I Want to Empower Women to Travel — and Get Paid Doing It

Madison's near-term goal is concrete: qualify for Mediavine.
The premium ad network requires at least 50,000 monthly sessions, and she's working her way there. "It would be a huge jump in income," she says. "And it's something I've been working toward for a long time."
But the bigger picture isn't just about ad revenue.
She's expanding her digital products, growing her itinerary planning services — especially for Roatan, a destination she knows deeply — and building an email community around one specific reader: the solo female traveler who's curious, maybe a little nervous, and ready to go anyway.
"As a chronically single woman, I know how scary solo travel can feel at first," she says. "But once you do it, it's life changing.
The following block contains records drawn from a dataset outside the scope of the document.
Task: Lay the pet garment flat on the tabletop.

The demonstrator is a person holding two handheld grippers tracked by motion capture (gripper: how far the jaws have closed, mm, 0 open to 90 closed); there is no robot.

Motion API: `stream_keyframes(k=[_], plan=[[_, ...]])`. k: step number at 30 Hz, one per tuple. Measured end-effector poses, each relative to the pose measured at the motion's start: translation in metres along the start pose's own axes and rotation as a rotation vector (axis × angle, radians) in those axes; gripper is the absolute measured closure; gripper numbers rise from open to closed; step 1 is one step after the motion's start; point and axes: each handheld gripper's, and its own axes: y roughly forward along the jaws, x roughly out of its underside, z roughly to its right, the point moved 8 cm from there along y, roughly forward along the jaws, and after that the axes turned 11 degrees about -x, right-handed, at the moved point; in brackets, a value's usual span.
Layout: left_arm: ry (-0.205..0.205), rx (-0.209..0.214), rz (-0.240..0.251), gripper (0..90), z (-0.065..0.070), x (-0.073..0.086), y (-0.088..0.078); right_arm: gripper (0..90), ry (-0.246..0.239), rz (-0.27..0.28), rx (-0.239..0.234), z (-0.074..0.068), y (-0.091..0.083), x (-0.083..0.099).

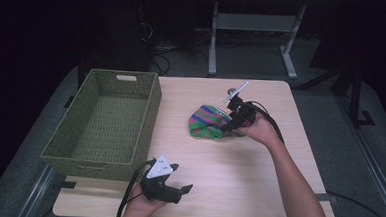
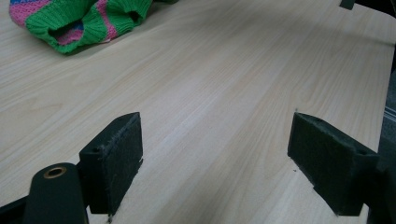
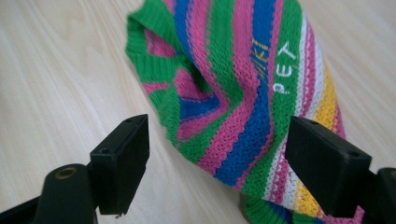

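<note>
Knitwear (image 1: 208,122) with green, pink and blue stripes lies crumpled near the middle of the worktop (image 1: 257,187), just right of the basket (image 1: 107,124). Right gripper (image 3: 217,158) has its fingers (image 3: 123,161) wide, with a fold of the knitwear lying between them, not pinched. Left gripper (image 2: 215,161) rests near the front edge, fingers wide over bare wood, well apart from the knitwear.

White letters "PEY" stand on a green stripe of the striped knit garment (image 3: 243,93); yellow letters beside them are unreadable.

Lab: bare workbenches (image 1: 255,21), floor cables (image 1: 156,49)
</note>
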Motion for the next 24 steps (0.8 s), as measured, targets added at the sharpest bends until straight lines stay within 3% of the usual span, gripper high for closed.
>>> stream_keyframes(k=[2,6,9,11,13,16,21,24], plan=[[0.005,0.002,-0.002,17.6,0.001,0.0,0.0,21.5,0.004,-0.034,0.018,0.003,0.006,-0.002],[-0.005,0.007,-0.001,17.7,0.0,0.0,0.001,22.0,-0.007,-0.033,0.043,0.006,0.012,-0.007],[-0.001,0.009,0.004,17.8,0.001,-0.001,0.0,28.2,-0.001,-0.039,0.083,0.015,0.018,-0.007],[0.0,0.01,0.007,17.9,0.001,-0.002,-0.001,28.4,0.035,-0.053,0.071,0.02,0.026,-0.005],[-0.005,0.014,0.006,17.9,0.002,-0.002,0.0,29.4,0.05,-0.081,0.102,0.026,0.033,-0.001],[-0.004,0.014,0.005,17.9,0.002,-0.001,0.001,30.4,0.079,-0.089,0.099,0.03,0.039,0.002],[0.006,0.011,0.001,17.9,0.002,-0.001,0.001,35.5,0.107,-0.087,0.195,0.032,0.046,0.005],[0.005,0.01,-0.001,17.9,0.002,-0.001,0.002,43.2,0.133,-0.07,0.215,0.029,0.046,0.005]])
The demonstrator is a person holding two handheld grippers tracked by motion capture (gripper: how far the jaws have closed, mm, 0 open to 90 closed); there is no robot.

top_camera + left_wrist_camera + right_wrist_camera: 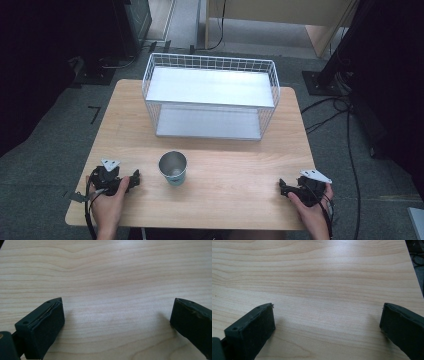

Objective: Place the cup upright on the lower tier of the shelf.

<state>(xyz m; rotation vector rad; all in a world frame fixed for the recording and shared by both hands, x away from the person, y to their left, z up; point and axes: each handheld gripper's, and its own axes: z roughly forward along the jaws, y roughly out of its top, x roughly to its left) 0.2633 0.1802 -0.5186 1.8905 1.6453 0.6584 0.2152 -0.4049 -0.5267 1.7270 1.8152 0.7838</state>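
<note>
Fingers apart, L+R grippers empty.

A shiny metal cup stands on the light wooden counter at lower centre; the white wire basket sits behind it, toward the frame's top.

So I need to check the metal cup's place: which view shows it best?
The high view: the metal cup stands upright on the table, in front of the wire basket. The left and right gripper views show bare wood between open jaws.

White wire rack on wood table
</note>
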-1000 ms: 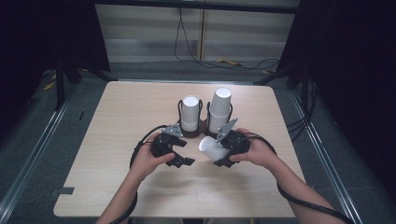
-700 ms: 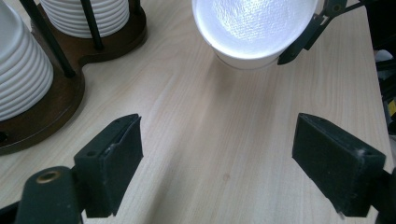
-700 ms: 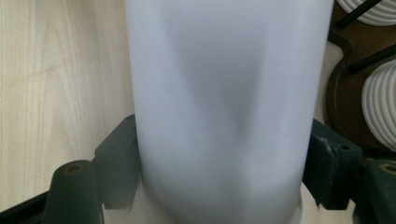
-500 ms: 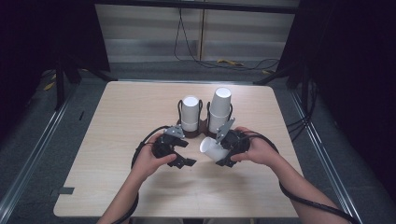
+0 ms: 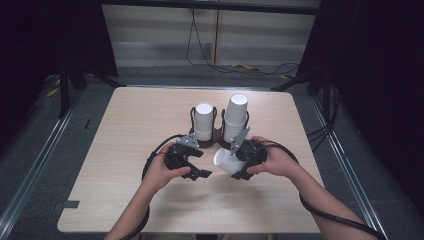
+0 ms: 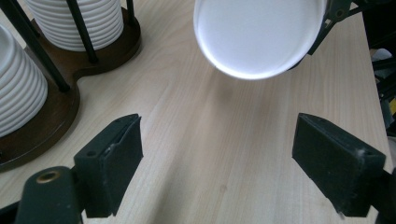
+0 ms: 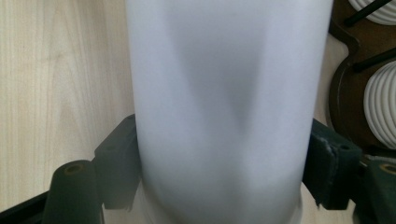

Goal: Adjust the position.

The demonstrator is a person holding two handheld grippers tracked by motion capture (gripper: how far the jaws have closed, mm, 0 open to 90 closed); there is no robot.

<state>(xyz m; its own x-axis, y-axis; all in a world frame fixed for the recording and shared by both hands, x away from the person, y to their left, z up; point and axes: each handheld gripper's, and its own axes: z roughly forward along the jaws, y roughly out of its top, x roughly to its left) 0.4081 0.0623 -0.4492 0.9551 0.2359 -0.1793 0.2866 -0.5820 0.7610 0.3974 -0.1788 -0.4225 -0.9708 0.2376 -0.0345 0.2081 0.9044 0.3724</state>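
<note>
Shifted slightly since the earlier frame: white paper cup now tipped further onto its side, swung a little lower toward centre frame in the high view. Held off the wooden table in the right gripper, jaws clamped on both sides of the cup wall, squeezed flat against it in the right gripper view. Long axis near level, running from lower right to upper left of centre in the high view; round closed end pointing left toward the left gripper, other end buried in the right hand. Seen end-on as a white disc at the top centre of the left gripper view, just beyond the jaws.

Left gripper spread wide, holding nothing, bare table between the pads, gripped by the left hand at lower centre-left.

Behind both, at upper centre of the high view, dark wooden cup holder with two stacks of ribbed white cups: shorter stack left, taller stack right.
</note>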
I want more women to feel confident doing it — and maybe even earning from it, too."
There's also a values thread running through everything she creates. She believes the era of fast, high-impact tourism is over — and that travel content has a responsibility to reflect that. She wants her blog to help people travel better. More slowly. More intentionally. More respectfully.
For Madison, this was never just about passive income. It's about building something that actually means something.

Slow Growth Still Counts

Madison Krigbaum didn't build her blog with a shortcut. She built it with years of showing up — through $30 months, failed Instagram experiments, and SEO strategies that took way too long to click.
She didn't go viral. She didn't quit her job dramatically. She just kept writing, kept learning, and kept refining until the work started working for her.
Today, Madison's Footsteps earns up to $2,000 a month. Tomorrow, she's hoping for more. But whether the numbers climb or plateau, the blog is still — above everything else — hers.
And as she said herself: "It's not flashy. It's not fast. But it's mine. And that makes all the difference."